The inherent characteristic of a valve is demonstrated when a manufacturer measures flow volume and Cv value throughout the full range of valve travel.
An inherently linear characteristic is defined in terms of what is shown in Figure 1, in which the valve Cv value changes in direct proportion to the valve travel.
An equal percentage characteristic is when the valve Cv increases by a constant percentage over a given travel value. For example, the Cv may increase by 50% for every 10% increase in valve travel. In this case, if Cv at 20% travel is 100 and at 30%, it is 150, then at 40% it would be 225 and so forth, In other words, for every 10% increase in valve travel for this situation, the Cv increases 50% over the previous value (Figure 2).
Applying a Valve to a Flow Control Application
Taking all this into consideration, it would seem that if a party wants to control flow and also wants the flow volume to be proportional to the valve travel, that party would want to use an inherently linear valve characteristic.
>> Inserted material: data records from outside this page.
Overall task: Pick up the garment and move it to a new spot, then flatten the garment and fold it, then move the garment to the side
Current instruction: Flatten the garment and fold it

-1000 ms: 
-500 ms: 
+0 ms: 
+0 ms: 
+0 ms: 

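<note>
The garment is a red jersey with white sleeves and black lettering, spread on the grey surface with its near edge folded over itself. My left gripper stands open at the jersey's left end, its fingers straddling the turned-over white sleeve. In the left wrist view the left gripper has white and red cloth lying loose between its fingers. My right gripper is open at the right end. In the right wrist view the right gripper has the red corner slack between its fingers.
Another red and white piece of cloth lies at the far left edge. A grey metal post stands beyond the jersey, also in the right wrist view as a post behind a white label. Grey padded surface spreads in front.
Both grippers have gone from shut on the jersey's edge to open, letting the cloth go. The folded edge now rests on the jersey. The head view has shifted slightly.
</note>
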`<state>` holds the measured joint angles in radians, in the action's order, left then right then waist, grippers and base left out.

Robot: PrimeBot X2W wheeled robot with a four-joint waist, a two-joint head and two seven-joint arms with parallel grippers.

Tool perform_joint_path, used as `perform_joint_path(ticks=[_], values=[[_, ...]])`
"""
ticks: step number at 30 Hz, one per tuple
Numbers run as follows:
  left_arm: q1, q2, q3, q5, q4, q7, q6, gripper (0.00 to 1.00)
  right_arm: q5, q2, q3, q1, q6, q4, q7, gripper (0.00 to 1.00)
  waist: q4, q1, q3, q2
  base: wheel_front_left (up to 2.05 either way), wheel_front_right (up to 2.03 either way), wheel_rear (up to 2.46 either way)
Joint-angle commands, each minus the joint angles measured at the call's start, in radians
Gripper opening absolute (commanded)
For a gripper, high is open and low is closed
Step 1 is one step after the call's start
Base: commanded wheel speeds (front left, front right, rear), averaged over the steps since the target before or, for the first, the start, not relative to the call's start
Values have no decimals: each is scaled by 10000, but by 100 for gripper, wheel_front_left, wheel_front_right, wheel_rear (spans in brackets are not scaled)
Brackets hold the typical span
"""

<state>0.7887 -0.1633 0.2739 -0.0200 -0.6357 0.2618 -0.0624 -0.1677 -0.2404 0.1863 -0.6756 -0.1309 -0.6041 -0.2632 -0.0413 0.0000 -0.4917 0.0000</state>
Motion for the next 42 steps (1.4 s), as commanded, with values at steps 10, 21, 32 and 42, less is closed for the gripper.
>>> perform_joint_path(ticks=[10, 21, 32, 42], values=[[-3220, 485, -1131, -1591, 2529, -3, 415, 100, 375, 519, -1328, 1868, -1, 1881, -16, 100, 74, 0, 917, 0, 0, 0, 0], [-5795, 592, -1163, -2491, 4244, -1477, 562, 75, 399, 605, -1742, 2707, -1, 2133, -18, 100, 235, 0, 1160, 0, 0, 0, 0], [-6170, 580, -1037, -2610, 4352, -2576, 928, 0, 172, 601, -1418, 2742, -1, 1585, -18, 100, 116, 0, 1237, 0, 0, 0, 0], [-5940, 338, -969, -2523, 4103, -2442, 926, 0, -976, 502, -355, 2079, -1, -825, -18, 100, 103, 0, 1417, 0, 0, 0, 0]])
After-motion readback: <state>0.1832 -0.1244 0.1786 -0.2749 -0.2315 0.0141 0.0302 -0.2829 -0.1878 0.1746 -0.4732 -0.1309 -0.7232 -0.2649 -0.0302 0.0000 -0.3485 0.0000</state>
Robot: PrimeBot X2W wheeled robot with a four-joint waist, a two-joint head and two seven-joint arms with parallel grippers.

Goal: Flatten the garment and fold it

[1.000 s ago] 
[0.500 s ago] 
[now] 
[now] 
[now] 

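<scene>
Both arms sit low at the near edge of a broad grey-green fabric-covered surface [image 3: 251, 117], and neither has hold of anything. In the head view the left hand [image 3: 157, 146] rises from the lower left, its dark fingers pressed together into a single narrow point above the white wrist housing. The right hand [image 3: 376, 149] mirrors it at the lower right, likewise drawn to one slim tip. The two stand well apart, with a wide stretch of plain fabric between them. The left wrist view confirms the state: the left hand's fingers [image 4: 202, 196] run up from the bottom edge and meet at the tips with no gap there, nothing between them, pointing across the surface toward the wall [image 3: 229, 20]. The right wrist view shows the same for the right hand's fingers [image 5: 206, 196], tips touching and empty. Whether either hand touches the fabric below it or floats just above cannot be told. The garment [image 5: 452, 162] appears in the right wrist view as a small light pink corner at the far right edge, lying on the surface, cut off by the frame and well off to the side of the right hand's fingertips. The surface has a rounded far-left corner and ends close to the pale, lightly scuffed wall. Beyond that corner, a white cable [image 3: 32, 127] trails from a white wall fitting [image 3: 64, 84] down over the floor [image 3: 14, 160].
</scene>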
However, this assumption is wrong some of the time.
This is because, when we were discussing valve characteristics above, we were talking about the inherent characteristic that we’ve determined, not the installed characteristics. In service, a considerable portion of the system pressure differential will occur in places other than the valve—depending on the length of pipe, fittings and other equipment. As a valve opens and more flow passes through that valve and the piping system, the system consumes a greater and greater percentage of the entire system pressure differential. In fact, as flow increases through a length of pipe, the pressure differential across that length of pipe is equal to the square of the change in flow rate (i.e. two times flow equals four times pressure differential.)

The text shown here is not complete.